Nos caminhos do feminismo, temos uma Lady Gaga que apresenta o amor e o sexo gay na tela, na lata; o vídeo grita que não basta saber e “tolerar” que isso existe por trás das câmeras ou da lei ou dos bons costumes ou de maneira contida em papéis coadjuvantes e determinados pelo bom tom das novelas e dos filmes de Hollywood ou da Europa: Gaga dá um VOILÀ, sem medo, sem hesitações ao que é gay.

Estereótipos detectator tabajara funcionando? Talvez. Mas o positivo da coisa é tão mais efetivo que dá pra deixar de lado os furos da idéia.

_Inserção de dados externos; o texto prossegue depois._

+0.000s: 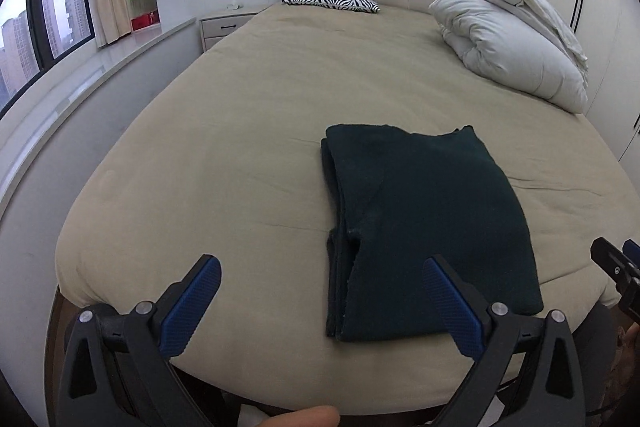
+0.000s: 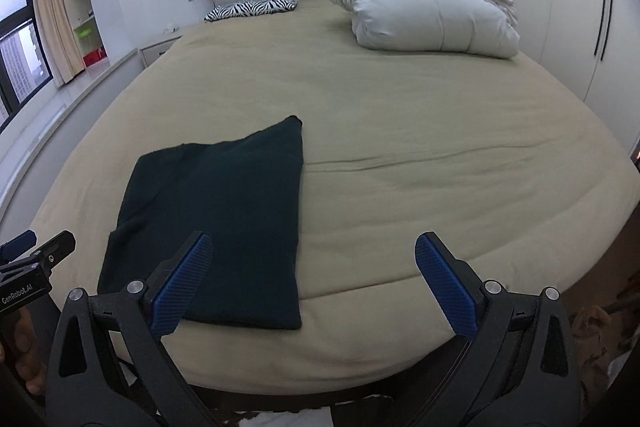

Desconforto? Também – mas quem disse que as melhores coisas produzidas nesse século repetitivo (onde mais do que nunca a criação artística só vive de releituras) não causam desconforto – seja ele espiritual, estético ou meramente visual? Lady Gaga fala de morte, de sexo, de farras e de vez em quando de sentimentos – profundos? Non. Profundidade não é o forte dela – a princípio... Mas mexendo tanto, arranhando o que existe de superficial, de casca na nossa maneira ainda incrivelmente meio cheia de bom senso e de modelos e de amarras, ela aos poucos vai cutucando mais no fundo até que o incômodo passa do trivial até o político ou o social... Porque tudo começa com a representação – há quem diga que tudo é imagem... Uma imagem de liberdade vista mais de 5 milhões de vezes em um dia talvez logo logo vire verdade.

Just dance.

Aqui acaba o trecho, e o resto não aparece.